Sorry my mistake, what I should have said was that the article
actually says that the vaccine used to protect against those two
strains but since they mutated they are now resistant to it.

"They found while the vaccine now in use was effective against some of
the strains circulating in Australia IT MAY NO LONGER protect against
two strains, known as MT27 and MT70."

That is why I am saying that this is an example of the vaccine
actually making things worse, especially if the increasing incidence
of pertussis is tied to this, which it could well be. The other
factor is, are these mutating strains more dangerous than the ones
that are being eliminated?

A new study has come out on pneumococcus bacteria that have the
ability to mutate so that vaccines no longer protect recipients from
them, I know it is not whooping cough but since it is a very similar
finding to the pertussis mutations I thought it would be of interest.

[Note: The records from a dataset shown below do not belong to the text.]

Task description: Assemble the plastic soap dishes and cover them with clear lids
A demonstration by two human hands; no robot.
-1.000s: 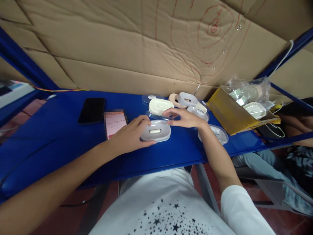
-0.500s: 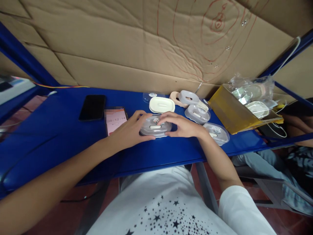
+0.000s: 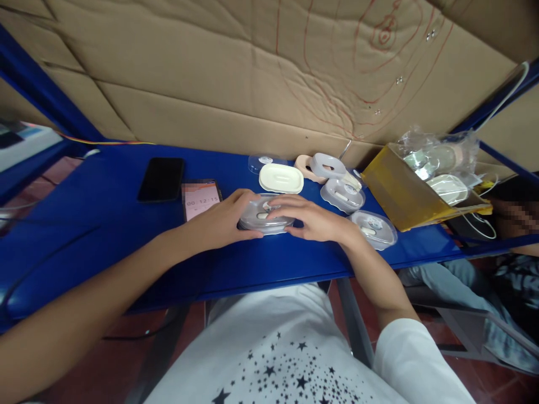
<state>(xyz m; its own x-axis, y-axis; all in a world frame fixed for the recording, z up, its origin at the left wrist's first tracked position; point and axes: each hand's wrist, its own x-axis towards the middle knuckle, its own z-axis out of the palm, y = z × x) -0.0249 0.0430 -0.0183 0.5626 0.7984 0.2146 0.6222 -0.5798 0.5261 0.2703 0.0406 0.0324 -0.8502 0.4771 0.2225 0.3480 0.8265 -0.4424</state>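
Grey oval case [image 3: 255, 211] is what I have in the middle of my head view, lying flat on the blue table [image 3: 126, 247], right between the two hands. From here I read it as low and rounded at the ends, a pale grey body under a clear, slightly domed cover that catches soft glints of light. A short, whitish, pill-shaped piece shows near the centre of the top, and behind it I make out a round sticker with small coloured print, too blurred for me to read and partly hidden by fingers. A paler rim runs along the front edge. The left hand [image 3: 223, 219] curves round the left end, thumb low at the front and fingers at the back, holding it. The right hand [image 3: 318, 217] spans the other end, its fingers bent across the cover and its thumb at the front right edge, so I see the case gripped from both sides. Just behind it sits a cream oval tray [image 3: 281, 178]; to the right I have two covered cases of the same look, one farther back [image 3: 343, 195] and one nearer the table's front edge [image 3: 374, 230].
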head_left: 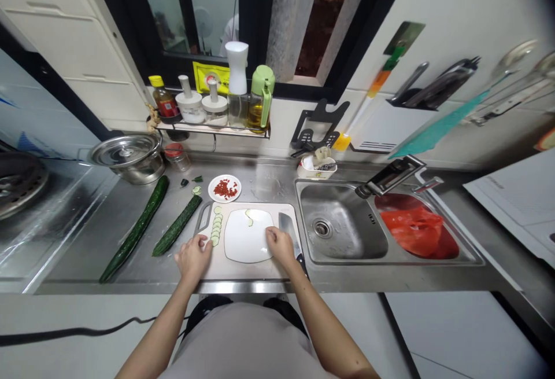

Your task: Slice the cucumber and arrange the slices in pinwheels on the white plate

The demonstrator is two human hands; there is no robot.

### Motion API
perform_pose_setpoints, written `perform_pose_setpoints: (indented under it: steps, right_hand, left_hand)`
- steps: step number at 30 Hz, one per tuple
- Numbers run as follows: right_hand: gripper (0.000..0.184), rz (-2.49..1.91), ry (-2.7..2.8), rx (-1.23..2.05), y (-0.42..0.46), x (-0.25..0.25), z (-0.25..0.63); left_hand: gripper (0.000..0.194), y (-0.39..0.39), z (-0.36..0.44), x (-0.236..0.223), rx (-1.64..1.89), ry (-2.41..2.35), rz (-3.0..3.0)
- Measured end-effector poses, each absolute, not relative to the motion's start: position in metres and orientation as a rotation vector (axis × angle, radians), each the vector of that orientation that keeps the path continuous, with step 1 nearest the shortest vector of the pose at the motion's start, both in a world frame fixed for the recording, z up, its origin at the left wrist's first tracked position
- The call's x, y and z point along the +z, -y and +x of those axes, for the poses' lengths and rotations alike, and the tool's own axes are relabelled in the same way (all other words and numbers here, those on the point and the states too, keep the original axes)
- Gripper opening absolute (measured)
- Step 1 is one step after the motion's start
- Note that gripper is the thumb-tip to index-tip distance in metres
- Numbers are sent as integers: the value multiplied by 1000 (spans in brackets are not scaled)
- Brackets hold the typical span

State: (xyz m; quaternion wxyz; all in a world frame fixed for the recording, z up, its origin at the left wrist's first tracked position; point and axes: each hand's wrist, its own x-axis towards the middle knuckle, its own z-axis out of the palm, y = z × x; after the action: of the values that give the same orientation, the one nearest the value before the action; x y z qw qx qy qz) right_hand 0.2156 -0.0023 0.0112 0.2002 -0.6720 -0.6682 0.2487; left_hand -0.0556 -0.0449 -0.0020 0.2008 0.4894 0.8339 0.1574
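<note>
My left hand (193,257) is at the left of the cutting board (251,272), fingers curled, its thumb and fingertips at the near end of a row of cucumber slices (217,225). They touch the nearest slice. My right hand (281,246) is at the right rim of a white square plate (247,245), fingertips pinched together over the edge; what they hold, if anything, is hidden. A few thin cucumber slices (249,221) lie in a curved line at the plate's far side. Right of the plate, a knife (289,230) rests on the board, partly covered by my right hand.
Left of the board lie a whole cucumber (137,231) and a cut cucumber (177,225). Behind it is a small dish (225,198) of chopped red pieces. A lidded steel pot (139,165) stands back left. At right are the sink (342,240) and a red bag (414,231).
</note>
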Motion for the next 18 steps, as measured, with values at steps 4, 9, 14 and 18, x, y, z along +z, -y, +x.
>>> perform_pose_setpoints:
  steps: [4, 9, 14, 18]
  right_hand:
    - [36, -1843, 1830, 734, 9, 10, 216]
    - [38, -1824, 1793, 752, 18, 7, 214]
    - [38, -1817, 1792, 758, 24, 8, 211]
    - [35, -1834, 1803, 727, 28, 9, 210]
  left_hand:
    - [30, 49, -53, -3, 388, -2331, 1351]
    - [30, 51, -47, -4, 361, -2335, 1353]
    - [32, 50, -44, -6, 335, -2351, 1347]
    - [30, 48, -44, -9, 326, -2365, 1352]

"Dr Bowden and colleagues identified a number of recombined serotypes
that had managed to evade the vaccine. One in particular grew in
frequency and spread across the US from east to west over several
years. They also showed that during recombination, the bacteria also
traded a number of other parts of the genome at the same time, a
phenomenon never before observed in natural populations of
pneumococcus. This is of particular concern as recombination involving
multiple fragments of DNA allows rapid simultaneous exchange of key
regions of the genome within the bug, potentially allowing it to
quickly develop antibiotic resistance."

http://medicalxpress.com/news/2012-01-genetics-reveals-pneumococcus-bacteria-evolve.html

As for babies and whooping cough, I understand the need to protect our
most vulnerable members of society, and parents should do whatever
they can to protect their babies. For me that would mean keeping my
baby away from the general public as much as possible until they get a
little older, and I would also make sure my baby is fully breastfed,
and if they still succumbed to illness I would use alternative
medicine to help my baby fight it off, which has worked wonders for my
family.

For parents who believe in vaccination, they could once again make
sure their baby is fully breastfed, and also only expose baby to
people in the family that have been vaccinated until they are able to
be vaccinated themselves. This seems like a much simpler solution
than vaccinating the whole community especially when immunity seems to
only last a few years at the most. These simple things would enable
parents to keep the risks down to a much more acceptable level without
risking members of the community in the process.

Cheers
T

[Mumof8]

Hi Peter,

When you put it in to percentages like that it doesn't look so good
for those unvaccinated, but I have to wonder how much close contact
with the infected individuals would play in to these numbers. If say
the unvaccinated children were in the same classes as the infected
individuals, and the rest of the children unaffected were in different
classes that did not mix with the infected children.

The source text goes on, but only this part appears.